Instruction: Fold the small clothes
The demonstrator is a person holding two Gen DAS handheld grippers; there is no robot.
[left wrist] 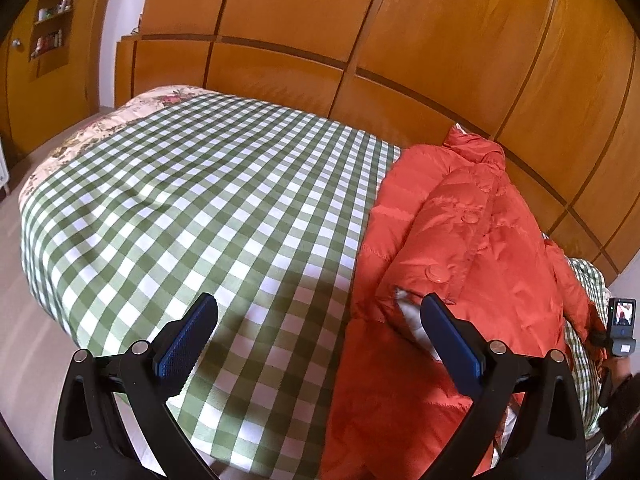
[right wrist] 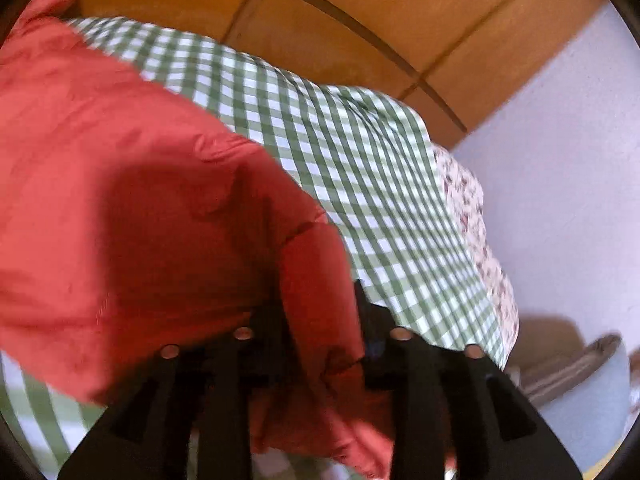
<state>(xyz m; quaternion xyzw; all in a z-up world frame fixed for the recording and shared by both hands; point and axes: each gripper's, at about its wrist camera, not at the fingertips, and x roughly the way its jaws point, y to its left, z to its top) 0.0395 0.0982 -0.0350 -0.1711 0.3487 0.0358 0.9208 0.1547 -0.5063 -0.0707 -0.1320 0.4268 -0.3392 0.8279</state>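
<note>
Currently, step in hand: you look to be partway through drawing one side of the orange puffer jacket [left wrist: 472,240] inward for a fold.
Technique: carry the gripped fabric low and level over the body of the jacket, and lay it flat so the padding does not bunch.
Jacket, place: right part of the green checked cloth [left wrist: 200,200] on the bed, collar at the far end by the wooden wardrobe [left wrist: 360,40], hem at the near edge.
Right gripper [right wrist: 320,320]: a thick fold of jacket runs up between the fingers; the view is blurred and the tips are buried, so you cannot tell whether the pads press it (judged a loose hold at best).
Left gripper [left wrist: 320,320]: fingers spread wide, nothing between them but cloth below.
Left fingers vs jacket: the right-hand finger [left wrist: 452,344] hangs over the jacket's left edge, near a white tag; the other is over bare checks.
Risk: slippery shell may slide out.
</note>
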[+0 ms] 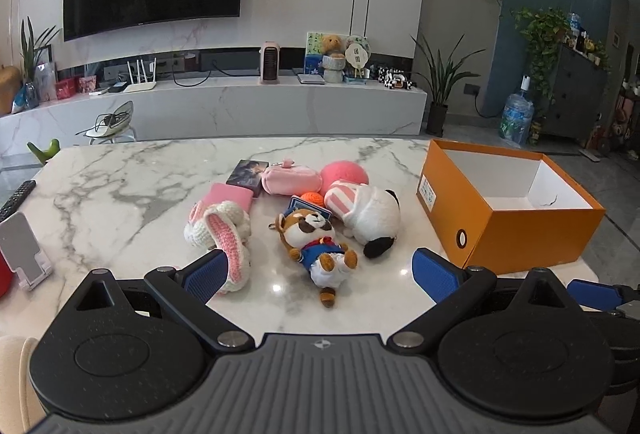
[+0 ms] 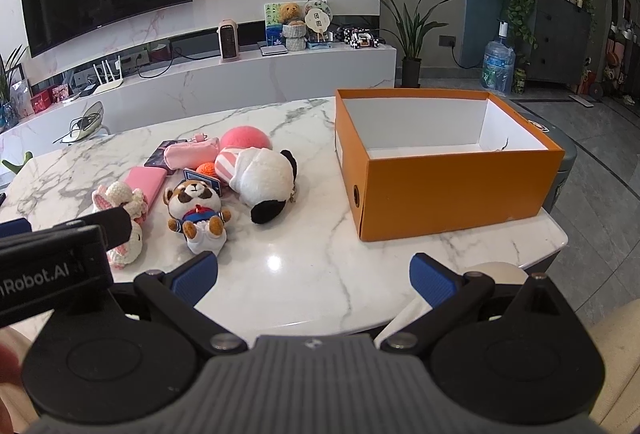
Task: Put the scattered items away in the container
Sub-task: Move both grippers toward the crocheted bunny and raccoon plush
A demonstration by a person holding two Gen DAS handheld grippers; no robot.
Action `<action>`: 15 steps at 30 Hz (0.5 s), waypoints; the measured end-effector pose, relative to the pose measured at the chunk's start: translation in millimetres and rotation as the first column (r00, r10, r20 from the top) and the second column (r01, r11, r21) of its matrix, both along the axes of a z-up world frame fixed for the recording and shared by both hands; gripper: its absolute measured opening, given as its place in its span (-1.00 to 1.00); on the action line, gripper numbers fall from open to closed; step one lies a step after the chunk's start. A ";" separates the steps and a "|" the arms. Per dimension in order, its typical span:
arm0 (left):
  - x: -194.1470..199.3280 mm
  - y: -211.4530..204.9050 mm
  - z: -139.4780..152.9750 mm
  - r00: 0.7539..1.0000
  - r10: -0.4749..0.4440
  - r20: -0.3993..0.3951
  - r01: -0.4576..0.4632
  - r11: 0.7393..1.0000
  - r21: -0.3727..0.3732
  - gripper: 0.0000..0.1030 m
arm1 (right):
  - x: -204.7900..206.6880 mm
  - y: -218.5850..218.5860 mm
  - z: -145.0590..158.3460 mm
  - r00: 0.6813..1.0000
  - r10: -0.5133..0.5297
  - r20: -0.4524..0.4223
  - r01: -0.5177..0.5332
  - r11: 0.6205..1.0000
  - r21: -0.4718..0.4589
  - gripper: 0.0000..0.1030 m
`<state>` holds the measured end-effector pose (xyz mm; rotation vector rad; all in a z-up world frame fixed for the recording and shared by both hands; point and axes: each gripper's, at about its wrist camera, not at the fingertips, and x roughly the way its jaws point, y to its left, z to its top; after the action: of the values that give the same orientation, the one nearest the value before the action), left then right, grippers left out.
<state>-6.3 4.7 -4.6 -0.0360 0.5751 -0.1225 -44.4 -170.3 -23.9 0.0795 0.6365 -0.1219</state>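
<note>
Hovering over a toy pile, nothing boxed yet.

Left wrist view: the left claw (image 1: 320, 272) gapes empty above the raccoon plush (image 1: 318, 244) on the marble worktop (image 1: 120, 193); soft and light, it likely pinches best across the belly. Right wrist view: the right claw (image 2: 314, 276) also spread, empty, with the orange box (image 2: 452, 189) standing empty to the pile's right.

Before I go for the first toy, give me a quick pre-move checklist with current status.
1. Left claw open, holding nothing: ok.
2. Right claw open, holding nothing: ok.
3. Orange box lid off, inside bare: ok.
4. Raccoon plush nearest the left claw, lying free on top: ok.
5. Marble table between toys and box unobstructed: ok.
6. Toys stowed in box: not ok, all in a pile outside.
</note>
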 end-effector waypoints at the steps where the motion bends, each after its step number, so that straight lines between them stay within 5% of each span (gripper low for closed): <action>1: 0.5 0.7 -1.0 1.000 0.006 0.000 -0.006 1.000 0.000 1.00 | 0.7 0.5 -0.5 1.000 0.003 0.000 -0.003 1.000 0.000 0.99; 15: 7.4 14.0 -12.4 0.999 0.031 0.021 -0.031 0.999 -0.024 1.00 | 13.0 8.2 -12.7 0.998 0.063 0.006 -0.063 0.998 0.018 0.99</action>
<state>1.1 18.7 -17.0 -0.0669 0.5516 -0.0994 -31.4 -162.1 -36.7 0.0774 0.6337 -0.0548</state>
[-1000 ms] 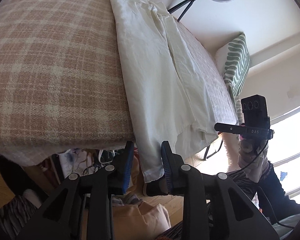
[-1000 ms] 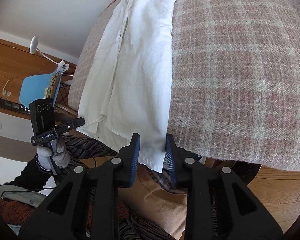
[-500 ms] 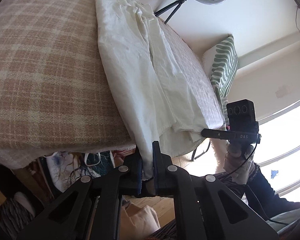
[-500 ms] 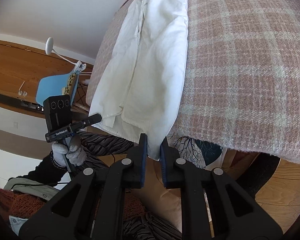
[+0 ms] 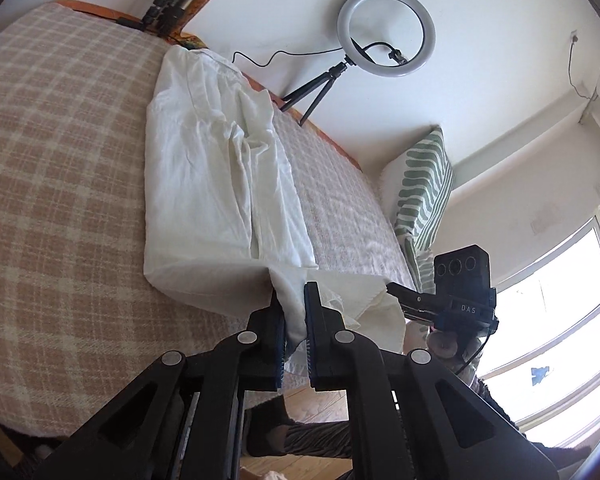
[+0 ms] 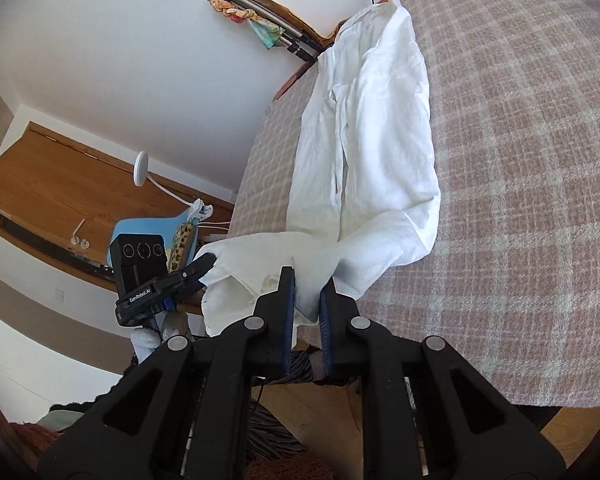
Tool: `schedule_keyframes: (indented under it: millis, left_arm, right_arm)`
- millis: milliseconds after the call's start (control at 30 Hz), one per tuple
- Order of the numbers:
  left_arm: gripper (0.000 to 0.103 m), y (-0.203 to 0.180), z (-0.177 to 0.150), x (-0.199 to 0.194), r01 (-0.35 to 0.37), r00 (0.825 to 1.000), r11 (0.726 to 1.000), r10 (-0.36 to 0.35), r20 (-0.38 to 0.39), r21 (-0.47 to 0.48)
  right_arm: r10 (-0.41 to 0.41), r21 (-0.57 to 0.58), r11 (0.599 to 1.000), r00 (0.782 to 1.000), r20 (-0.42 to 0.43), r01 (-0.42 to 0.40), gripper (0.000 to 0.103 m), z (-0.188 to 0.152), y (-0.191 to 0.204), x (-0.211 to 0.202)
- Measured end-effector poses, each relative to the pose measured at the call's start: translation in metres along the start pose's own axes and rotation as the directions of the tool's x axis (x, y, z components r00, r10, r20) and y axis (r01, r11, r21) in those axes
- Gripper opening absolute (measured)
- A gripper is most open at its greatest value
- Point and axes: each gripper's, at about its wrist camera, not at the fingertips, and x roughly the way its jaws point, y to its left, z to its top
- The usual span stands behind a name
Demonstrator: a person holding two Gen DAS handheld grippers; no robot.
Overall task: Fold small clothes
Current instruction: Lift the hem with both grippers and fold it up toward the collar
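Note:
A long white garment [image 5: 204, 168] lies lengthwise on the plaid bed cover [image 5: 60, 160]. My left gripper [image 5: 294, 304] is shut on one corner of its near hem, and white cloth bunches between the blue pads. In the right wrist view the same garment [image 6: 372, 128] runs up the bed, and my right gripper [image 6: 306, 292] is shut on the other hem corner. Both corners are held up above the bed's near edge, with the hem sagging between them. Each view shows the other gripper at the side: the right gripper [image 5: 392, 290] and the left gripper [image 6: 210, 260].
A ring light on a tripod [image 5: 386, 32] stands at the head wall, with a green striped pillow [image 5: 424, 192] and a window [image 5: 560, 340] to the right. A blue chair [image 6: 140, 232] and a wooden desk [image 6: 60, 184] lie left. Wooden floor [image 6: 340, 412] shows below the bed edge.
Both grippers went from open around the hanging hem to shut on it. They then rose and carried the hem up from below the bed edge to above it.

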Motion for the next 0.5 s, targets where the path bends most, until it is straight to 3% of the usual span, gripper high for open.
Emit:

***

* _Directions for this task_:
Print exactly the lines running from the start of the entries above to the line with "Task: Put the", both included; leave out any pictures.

* _Reply to the exercise_:
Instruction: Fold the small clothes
The demonstrator is a person holding two Gen DAS handheld grippers; there is no robot.
[left wrist] 
[right wrist] 
<state>(xyz m; quaternion xyzw; all in a z-up world frame fixed for the recording and shared by both hands; point and axes: each gripper's, at about its wrist camera, not at the fingertips, and x roughly the way its jaws point, y to its left, z to its top) 0.0395 0.0982 -0.0350 -0.1711 0.3487 0.0358 0.9208 0.1547 -0.5063 -0.0707 -0.1320 0.4268 -0.3392 0.8279</state>
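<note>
Currently, step in hand: you look to be partway through drawing one side of the orange puffer jacket [left wrist: 472,240] inward for a fold.
Technique: carry the gripped fabric low and level over the body of the jacket, and lay it flat so the padding does not bunch.
Jacket, place: right part of the green checked cloth [left wrist: 200,200] on the bed, collar at the far end by the wooden wardrobe [left wrist: 360,40], hem at the near edge.
Right gripper [right wrist: 320,320]: a thick fold of jacket runs up between the fingers; the view is blurred and the tips are buried, so you cannot tell whether the pads press it (judged a loose hold at best).
Left gripper [left wrist: 320,320]: fingers spread wide, nothing between them but cloth below.
Left fingers vs jacket: the right-hand finger [left wrist: 452,344] hangs over the jacket's left edge, near a white tag; the other is over bare checks.
Risk: slippery shell may slide out.
</note>
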[+0 ms] 
[+0 ms] 
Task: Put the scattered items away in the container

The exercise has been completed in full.